Background technology
Sequential control system is the important component part of missile control system, its function is the conversion or time control signal that time series as requested provides that the detonator signal of all kinds of priming system and other circuit need, and is separated with guided missile each several part with the igniting, the shutdown that realize engine.The inefficacy of time-controlled system or priming system gently then affects orbit injection accuracy, the failure of whole missile launch test directly can be caused under serious conditions, even jeopardize the safety of launching site and test personnel, so before flight test, must measure bullet is lighted a fire clock signal and priming system path resistance, to reach the object improving test coverage.
In the technical literature " test of missile launching control system " that Yuhang Publishing House announces, measuring and controlling equipment have employed a kind of threshold circuit time-ordered measurement method.By opening period at the gate of measuring circuit, clock signal fb or other frequency multiplication nfb is counted, and coordinate with peripheral circuit, complete the time-ordered measurement between unlike signal.In the technical literature " control detecting reliability " that Yuhang Publishing House announces, measuring and controlling equipment adopts special tester, and cable is measured priming system resistance after tested, judges that whether it is normal.
Although above two kinds of methods demonstrate certain feasibility through model test, there is following problem:
(1) in ground observing and controlling equipment, leave timing sequence test, fire-working article test two external interfaces, separately independence, during test, need each application cable carries out the signal transmission between ground bounce.Too much external interface is unfavorable for measuring and controlling equipment Miniaturization Design and structural strength.
(2) safety of tester is considered, when testing in technical area, bullet general distance ground observing and controlling equipment about 20 ~ 30 meters.Because timing sequence test and fire-working article test respectively apply a cable, the expansion preparation amount before test is increased, cannot ensure that armament systems have good mobility and go out kinetic force fast.
Therefore, the conditioning change-over circuit adapting to the development of following armament systems need be furtherd investigate, timesharing sequential and priming system signal on the bullet of the same external interface introducing of measuring and controlling equipment are carried out conditioning conversion, accesses corresponding functional test circuit, complete timing sequence test and fire-working article test.
Summary of the invention
Technology of the present invention is dealt with problems and is: overcome above shortcoming, design a kind of can safely, reliably completing to carry out nursing one's health the circuit changed to sequential on bullet and priming system signal, both can timesharing complete clock signal and priming system signal conditioning conversion, can guarantee again test time fail safe.

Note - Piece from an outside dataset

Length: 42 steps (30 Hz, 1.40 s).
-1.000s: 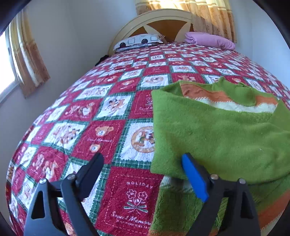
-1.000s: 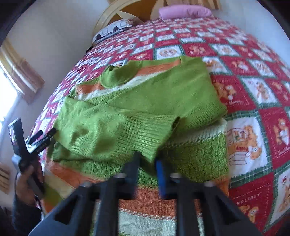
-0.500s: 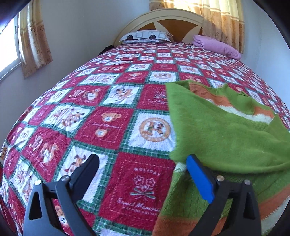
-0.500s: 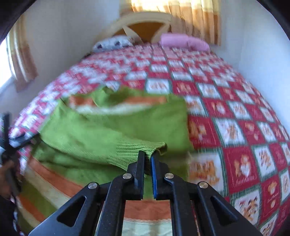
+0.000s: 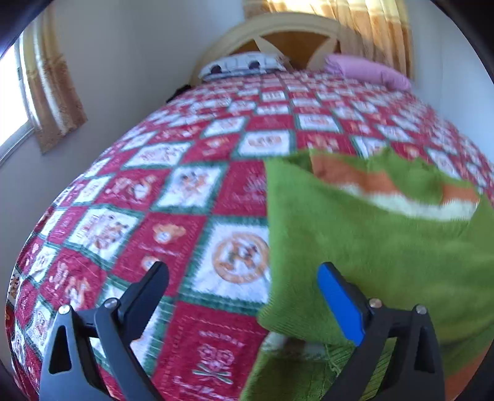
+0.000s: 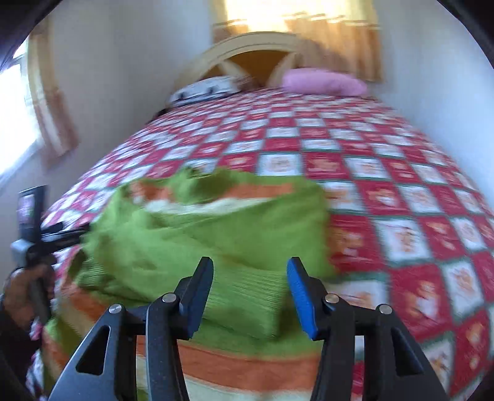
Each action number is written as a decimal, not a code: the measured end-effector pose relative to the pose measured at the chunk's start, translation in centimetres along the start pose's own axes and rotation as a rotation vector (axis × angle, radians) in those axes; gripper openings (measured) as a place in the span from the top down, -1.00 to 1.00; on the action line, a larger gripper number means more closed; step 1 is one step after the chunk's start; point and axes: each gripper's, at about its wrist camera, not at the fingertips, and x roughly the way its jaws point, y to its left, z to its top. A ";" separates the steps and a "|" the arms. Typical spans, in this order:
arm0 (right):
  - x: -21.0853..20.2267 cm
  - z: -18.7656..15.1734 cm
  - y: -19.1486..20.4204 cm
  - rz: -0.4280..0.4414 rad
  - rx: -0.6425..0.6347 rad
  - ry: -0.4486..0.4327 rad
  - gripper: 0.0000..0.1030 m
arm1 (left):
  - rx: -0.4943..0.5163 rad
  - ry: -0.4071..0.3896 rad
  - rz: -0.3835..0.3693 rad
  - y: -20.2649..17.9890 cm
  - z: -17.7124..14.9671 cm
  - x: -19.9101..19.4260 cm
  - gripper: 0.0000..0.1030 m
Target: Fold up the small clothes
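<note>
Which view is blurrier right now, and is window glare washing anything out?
Right wrist view: heavy motion smear across the green knitted sweater and red checked quilt; the curtained window behind the headboard blows out. Left wrist view: milder blur, side window overexposed; fisheye bends both.

Both cameras sit low over the bed (image 5: pixel 173 172), just behind their tools, tilted down and facing the headboard (image 5: pixel 290 34) at 12 o'clock. The left view hangs near the sweater (image 5: pixel 370 240), which fills its 3 to 5 o'clock area. The right view has the sweater (image 6: pixel 216 222) close at centre and catches the left tool (image 6: pixel 66 233) at 9 o'clock. Both share the sweater, quilt, pillows and headboard.
</note>
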 end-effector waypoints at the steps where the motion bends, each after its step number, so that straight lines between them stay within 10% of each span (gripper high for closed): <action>1: 1.0 0.1 0.4 0.023 -0.008 0.032 0.01 | 0.026 0.020 0.006 -0.4 -0.5 0.5 -0.93; 6: 5.6 -2.3 0.7 -0.090 -0.050 0.219 0.19 | 0.021 0.042 -0.010 0.2 -1.2 0.7 -1.00; 18: 3.3 -0.7 -2.9 -0.094 0.072 0.154 0.19 | -0.052 0.067 -0.092 1.2 -1.8 1.2 -1.00; 22: 4.4 -1.4 -0.6 -0.095 -0.036 0.189 0.83 | -0.091 0.081 -0.127 1.9 -1.9 1.6 -1.00; 25: 2.7 -1.0 0.3 -0.166 -0.064 0.114 0.94 | -0.088 0.079 -0.125 1.7 -2.0 1.5 -1.00; 32: 5.7 -0.9 -2.0 -0.243 -0.022 0.156 0.93 | -0.093 0.075 -0.129 2.0 -2.1 1.4 -1.00; 35: 3.8 -0.8 -1.6 -0.279 -0.018 0.105 0.33 | -0.106 0.079 -0.139 2.2 -2.1 1.5 -1.00; 42: 1.6 -1.1 3.6 -0.041 -0.129 0.068 0.11 | -0.089 0.071 -0.118 1.8 -2.2 1.3 -1.00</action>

Technical solution of the present invention is: a kind of conditioning change-over circuit of sequential and fire-working article test on bullet, comprises multichannel and turns round sub-switch S K1, current-limiting resistance R1, current-limiting resistance R2, photoelectrical coupler U1, relay K 1 and relay K 2.Turning round sub-switch S K1 is gating device, and its two groups different gear SK1-1, SK1-2 at any time, only have one group of connection.

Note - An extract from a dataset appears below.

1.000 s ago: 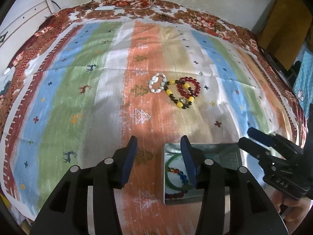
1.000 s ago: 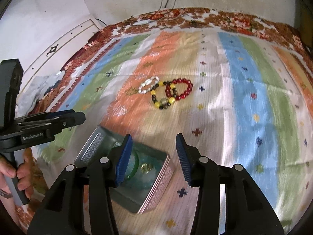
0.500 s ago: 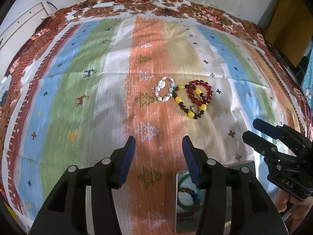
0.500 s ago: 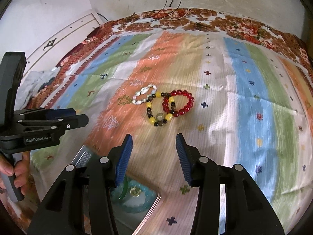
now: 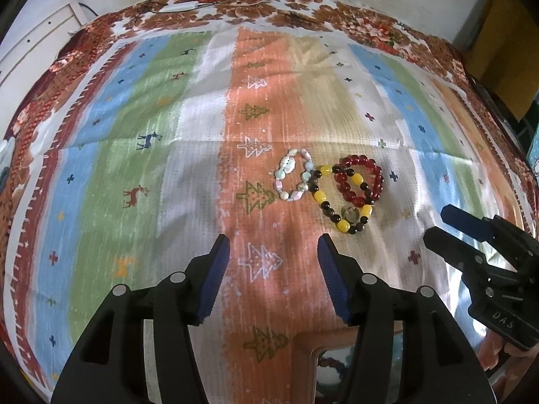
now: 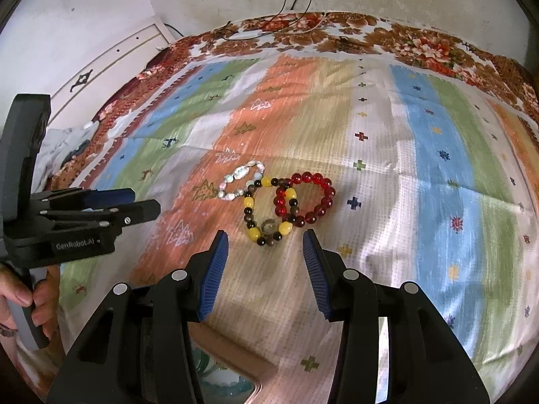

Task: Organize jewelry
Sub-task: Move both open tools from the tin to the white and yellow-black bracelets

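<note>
Three bead bracelets lie touching on the striped cloth: a pale stone one [image 5: 292, 175] [image 6: 240, 180], a yellow-and-black one [image 5: 340, 207] [image 6: 267, 213] and a red one [image 5: 362, 180] [image 6: 308, 198]. My left gripper [image 5: 273, 245] hovers just short of them, empty, its jaws opening. My right gripper [image 6: 265, 240] stands open and empty right before the yellow-and-black bracelet; in the left wrist view it shows at the right [image 5: 444, 225]. A metal tin [image 5: 337, 367] [image 6: 232, 367] with bracelets inside lies under both grippers, mostly hidden.
The striped cloth [image 5: 188, 168] covers a bed with a floral border [image 5: 235, 0]. A white wall and cables run behind it. A hand [image 6: 20, 303] holds the left gripper's handle. A yellow-brown object [image 5: 502, 33] stands off the bed's right side.
Both grippers have moved forward over the cloth from the tin toward the bracelets. The tin has slid to the bottom edge of both views. The left jaws stand a little wider.
</note>
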`<state>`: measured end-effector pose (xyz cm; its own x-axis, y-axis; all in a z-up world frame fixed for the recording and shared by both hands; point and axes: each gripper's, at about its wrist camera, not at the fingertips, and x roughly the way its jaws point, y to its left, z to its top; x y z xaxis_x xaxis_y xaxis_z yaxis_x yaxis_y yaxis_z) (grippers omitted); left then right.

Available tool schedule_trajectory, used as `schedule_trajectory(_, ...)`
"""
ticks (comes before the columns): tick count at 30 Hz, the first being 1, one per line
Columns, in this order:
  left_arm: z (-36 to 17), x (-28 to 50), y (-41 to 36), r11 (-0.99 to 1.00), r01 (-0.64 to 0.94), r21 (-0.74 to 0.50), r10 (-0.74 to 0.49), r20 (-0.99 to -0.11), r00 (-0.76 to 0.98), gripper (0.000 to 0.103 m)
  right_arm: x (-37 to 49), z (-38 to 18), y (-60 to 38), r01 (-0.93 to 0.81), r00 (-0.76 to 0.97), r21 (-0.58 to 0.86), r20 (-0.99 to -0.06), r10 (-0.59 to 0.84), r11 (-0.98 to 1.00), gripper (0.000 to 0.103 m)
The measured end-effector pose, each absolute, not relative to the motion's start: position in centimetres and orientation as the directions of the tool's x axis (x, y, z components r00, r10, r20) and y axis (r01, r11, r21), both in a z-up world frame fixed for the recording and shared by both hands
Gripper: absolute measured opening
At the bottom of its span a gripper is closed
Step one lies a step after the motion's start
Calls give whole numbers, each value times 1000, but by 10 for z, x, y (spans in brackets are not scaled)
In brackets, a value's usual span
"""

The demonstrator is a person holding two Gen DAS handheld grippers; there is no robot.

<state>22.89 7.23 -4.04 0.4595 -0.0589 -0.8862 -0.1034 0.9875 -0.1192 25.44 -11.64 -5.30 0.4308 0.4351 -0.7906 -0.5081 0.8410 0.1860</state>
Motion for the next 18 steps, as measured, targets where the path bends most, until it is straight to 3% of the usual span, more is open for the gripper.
schedule_trajectory(18, -67, 268, 87, 985, -134, -105, -41, -909, 414, 57, 286, -70, -98, -522, 406, 172, -811, 421, 835, 46)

The normally opened contact of V1 through turning round sub-switch S K1-1 shelves is connected with the prime input of photoelectrical coupler U1 with current-limiting resistance R1; The rear class input of the normally opened contact with photoelectrical coupler U1 of V2 through turning round sub-switch S K1-1 shelves is connected; The normally opened contact of V1GND through turning round sub-switch S K1-1 shelves is connected with external interface signals " timing sequence test common port "; V2GND is through turning round the negative input port of the normally opened contact access analog-to-digital conversion Acquisition Circuit of sub-switch S K1-1 shelves; The prime of photoelectrical coupler U1 exports the normally-closed contact K1-1 through relay K 1, is connected with external interface signals " signal+"; The rear class of photoelectrical coupler U1 exports after current-limiting resistance R2, be divided into three tunnels, the positive input port of analog-to-digital conversion Acquisition Circuit is introduced through the normally-closed contact K2-1 of relay K 2 in one tunnel, the positive input port of Measurement channel gating circuit is introduced through the normally opened contact K2-2 of relay K 2 in one tunnel, another road, through the normally opened contact K1-2 of relay K 1, is connected with external interface signals " signal+"; External interface signals " signal-" directly introduces the negative input port of Measurement channel gating circuit.

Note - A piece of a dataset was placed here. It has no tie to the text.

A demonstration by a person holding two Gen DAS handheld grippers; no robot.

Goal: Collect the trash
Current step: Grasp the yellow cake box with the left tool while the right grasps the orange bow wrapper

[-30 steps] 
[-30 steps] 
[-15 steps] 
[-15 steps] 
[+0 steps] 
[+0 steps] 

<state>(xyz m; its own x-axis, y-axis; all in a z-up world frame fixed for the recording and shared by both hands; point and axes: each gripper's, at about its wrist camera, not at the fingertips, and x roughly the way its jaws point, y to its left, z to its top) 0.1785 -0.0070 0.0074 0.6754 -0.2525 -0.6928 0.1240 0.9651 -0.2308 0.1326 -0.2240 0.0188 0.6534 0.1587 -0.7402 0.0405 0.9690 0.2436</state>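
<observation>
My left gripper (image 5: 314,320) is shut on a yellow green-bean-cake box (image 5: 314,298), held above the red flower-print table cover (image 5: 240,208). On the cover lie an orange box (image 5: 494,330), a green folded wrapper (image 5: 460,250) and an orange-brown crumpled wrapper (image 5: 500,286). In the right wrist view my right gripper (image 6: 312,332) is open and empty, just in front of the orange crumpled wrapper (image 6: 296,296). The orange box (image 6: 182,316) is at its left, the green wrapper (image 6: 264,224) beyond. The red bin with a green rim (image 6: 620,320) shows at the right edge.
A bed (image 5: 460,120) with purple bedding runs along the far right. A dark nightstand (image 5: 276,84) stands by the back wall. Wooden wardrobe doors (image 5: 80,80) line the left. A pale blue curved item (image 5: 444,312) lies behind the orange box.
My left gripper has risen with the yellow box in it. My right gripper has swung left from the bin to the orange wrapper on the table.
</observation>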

The just power supply port of the normally opened contact with relay K 1 of V2 through turning round sub-switch S K1-2 shelves is connected, and the negative power supply port of relay K 1 is directly connected with V2GND.Relay K 1 is connected in parallel with the power supply port of relay K 2.Path control is carried out in the work electricity consumption of SK1-2 shelves to relay K 1, K2 that sub-switch is turned round in application.When SK1-1 shelves are connected, the supply access of relay K 1, K2 disconnects; When SK1-2 shelves are connected, the supply access of relay K 1, K2 is connected.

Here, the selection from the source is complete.